In the window that opens, you need to expand the entry Digital IDs which is in the left sidebar, you need to go up Moduli e token PKCS e devi pigiare sul pulsating Add module. When the operation is complete, you have to choose the file that allows you to recall the USB kit module and then to use the digital signature. Depending on the kit you have, the file to choose might be C:WindowsSystem32bit4ipki.dll, C:WindowsSystem32 bit4opki.dll o X:SystemFirma4NG_WindowsFirma4.

After activating the PKCS module, you need to select it from the menu Moduli e token PKCS Acrobat and you need to run the login by entering the PIN of your digital signature. After this step too, you should be able to use the digital signature by calling the appropriate function from the Acrobat menu.

To use the digital signature in Microsoft Word you have to click on the button Fillet located at the top left and select the item Add digital signature from the menu Protect document. To use it in LibreOfficeinstead, you have to select the item Digital signatures from the menu Fillet (top left).

In order for Word and LibreOffice to "see" digital signature certificates, you may need to import them into browsers Mozilla Firefox o Internet Explorer.

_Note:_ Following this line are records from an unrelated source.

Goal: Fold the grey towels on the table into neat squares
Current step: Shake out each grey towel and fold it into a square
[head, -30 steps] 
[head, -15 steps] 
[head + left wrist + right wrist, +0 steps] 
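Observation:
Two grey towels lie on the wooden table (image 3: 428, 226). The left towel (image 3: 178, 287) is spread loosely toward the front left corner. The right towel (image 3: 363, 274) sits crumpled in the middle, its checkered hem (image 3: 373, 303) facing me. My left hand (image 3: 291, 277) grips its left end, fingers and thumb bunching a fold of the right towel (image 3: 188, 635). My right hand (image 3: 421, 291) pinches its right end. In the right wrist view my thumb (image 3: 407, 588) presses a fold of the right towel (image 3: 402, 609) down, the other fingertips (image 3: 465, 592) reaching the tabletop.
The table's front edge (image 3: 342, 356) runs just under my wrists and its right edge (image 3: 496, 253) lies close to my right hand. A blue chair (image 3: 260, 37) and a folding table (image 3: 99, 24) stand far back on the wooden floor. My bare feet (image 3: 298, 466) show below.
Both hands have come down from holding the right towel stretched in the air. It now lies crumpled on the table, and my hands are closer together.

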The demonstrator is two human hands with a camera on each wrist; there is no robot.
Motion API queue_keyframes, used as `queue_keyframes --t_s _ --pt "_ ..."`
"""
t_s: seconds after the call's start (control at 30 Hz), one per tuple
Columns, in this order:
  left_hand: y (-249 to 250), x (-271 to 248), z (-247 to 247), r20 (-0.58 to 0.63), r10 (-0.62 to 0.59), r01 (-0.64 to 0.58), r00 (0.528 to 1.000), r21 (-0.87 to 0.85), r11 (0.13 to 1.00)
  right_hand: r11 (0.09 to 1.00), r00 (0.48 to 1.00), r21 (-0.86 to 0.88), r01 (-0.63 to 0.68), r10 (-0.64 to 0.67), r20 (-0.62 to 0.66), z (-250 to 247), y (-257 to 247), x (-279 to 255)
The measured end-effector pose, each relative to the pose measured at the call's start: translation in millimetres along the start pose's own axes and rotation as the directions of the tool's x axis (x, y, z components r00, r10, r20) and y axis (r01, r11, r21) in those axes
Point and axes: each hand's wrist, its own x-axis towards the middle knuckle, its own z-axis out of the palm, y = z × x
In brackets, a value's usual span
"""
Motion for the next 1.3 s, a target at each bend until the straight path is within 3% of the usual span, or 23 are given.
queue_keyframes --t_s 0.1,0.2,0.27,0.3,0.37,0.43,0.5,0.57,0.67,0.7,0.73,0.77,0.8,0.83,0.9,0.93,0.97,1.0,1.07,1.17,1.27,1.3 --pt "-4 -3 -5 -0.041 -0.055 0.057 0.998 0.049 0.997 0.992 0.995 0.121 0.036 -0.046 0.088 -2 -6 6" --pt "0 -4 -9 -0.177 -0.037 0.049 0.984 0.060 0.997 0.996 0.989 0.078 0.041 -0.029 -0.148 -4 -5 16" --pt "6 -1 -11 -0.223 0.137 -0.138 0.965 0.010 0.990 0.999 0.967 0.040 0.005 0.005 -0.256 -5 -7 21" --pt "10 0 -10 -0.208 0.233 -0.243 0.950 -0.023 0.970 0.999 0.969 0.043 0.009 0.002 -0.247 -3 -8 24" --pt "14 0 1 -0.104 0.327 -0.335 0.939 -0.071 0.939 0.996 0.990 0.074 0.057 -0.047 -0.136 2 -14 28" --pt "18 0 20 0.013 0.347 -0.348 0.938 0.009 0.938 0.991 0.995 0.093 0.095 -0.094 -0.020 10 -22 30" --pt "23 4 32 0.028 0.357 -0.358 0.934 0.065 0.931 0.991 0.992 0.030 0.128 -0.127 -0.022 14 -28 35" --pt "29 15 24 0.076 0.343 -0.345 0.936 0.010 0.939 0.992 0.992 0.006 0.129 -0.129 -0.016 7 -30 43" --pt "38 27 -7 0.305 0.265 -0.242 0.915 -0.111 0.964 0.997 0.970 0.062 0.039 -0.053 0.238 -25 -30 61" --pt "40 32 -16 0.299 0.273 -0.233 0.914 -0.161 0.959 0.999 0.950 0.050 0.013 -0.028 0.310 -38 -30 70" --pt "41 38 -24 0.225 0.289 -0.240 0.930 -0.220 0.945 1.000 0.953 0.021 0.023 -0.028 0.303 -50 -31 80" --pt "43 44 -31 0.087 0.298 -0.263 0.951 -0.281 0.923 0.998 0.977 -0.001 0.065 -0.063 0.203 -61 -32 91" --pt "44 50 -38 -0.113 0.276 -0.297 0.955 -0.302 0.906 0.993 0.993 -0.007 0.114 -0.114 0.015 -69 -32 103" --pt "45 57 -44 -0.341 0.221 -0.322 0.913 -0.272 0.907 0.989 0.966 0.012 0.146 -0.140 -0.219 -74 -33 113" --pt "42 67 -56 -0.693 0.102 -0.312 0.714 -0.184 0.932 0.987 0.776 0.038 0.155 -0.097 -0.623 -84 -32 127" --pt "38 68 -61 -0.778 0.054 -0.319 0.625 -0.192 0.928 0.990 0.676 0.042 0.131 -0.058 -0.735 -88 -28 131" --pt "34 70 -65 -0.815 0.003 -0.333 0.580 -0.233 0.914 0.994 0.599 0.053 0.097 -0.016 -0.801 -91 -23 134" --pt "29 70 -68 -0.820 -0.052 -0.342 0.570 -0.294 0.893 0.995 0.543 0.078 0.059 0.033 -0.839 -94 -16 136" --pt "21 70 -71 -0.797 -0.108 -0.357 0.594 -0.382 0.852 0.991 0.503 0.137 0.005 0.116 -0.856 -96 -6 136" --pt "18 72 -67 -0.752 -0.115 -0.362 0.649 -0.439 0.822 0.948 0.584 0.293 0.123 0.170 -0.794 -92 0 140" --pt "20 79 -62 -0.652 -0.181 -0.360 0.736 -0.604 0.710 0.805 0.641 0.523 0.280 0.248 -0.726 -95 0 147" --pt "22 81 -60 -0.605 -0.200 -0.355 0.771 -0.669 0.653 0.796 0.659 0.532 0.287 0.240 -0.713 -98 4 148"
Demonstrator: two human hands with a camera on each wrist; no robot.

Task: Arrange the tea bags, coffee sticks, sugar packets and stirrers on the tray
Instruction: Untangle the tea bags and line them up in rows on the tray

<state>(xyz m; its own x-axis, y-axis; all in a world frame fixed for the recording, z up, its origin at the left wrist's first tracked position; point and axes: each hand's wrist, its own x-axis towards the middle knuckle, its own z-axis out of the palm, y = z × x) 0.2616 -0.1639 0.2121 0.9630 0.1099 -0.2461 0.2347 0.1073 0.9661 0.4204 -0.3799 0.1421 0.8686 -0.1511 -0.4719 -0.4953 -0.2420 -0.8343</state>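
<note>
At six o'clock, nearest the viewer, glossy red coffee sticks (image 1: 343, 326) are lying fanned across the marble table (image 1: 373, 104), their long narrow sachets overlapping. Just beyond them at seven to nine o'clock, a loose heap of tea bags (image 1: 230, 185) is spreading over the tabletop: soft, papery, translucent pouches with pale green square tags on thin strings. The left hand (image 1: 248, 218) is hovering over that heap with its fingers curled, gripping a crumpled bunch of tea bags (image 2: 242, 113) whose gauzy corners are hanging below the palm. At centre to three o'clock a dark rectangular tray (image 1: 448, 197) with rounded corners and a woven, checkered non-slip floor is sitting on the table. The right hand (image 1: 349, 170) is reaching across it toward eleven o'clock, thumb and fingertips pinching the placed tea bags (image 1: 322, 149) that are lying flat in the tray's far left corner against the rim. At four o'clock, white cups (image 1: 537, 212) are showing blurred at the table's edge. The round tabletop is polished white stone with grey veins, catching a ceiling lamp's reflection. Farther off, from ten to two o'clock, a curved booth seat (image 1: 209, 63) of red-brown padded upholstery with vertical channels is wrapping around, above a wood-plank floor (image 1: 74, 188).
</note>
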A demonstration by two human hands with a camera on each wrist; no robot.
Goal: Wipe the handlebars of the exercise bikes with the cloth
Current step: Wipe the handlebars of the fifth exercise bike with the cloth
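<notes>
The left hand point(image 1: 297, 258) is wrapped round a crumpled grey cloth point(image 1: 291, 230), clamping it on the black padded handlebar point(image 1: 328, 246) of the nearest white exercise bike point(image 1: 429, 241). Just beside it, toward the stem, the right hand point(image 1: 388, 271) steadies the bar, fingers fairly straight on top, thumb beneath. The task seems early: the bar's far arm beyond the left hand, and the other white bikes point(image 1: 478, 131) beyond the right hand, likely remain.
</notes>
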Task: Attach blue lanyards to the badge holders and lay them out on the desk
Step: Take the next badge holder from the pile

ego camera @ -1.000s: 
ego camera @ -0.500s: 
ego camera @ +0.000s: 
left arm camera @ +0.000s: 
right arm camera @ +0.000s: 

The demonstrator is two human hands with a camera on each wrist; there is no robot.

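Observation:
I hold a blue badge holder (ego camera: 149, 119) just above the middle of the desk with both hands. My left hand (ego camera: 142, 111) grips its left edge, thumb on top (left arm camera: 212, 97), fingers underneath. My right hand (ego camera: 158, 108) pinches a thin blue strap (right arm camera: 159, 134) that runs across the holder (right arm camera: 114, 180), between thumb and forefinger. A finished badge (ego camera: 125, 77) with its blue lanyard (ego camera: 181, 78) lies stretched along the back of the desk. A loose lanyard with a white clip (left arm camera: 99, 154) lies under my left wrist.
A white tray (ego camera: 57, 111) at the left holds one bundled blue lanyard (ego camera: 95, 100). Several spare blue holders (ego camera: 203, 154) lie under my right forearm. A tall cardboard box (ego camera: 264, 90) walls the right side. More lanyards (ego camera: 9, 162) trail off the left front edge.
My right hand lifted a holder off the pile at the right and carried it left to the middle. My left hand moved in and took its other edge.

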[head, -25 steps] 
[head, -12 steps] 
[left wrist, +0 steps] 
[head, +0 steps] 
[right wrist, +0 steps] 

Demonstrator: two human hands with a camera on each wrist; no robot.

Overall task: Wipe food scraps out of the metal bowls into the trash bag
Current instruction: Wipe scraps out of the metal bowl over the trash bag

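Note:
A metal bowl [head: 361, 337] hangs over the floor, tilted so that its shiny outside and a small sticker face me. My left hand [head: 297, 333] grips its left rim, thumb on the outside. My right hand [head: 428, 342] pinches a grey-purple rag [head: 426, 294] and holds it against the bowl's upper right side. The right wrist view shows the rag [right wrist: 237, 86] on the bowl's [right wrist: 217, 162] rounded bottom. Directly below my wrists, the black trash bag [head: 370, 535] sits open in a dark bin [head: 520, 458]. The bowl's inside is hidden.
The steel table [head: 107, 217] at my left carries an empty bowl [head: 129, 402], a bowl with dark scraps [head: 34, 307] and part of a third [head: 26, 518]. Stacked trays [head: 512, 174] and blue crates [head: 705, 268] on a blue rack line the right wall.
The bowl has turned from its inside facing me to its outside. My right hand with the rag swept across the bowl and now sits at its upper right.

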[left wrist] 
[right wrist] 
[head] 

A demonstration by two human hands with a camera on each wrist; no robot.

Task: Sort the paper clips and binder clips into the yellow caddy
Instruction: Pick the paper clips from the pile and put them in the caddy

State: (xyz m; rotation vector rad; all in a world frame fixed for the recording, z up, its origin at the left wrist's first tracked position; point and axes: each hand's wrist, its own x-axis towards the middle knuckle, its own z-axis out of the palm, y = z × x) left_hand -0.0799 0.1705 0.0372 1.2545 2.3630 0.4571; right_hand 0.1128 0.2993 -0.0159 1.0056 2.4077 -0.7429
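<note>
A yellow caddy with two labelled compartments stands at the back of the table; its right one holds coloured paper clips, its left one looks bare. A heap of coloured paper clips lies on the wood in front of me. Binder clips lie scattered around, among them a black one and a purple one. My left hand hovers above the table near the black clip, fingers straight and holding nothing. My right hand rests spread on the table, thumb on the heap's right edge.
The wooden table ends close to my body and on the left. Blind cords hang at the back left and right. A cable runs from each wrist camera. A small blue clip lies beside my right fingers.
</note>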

To import a certificate into Firefox you need to go to the menu ≡> Options> Advanced> Certificates and click on the button Safety devices, to import it into Internet Explorer you have to go to the Web page indicated by the signature provider. For practical examples of what has just been said, consult the official Aruba guide on importing certificates into browsers.

In case of second thoughts, to return the USB key to an HID device, you must remove it from the PC and connect it again to the latter. If the device is still recognized as a smart card reader, try uninstalling any software installed when CCID mode is activated (ex. And Switcher for Aruba keys).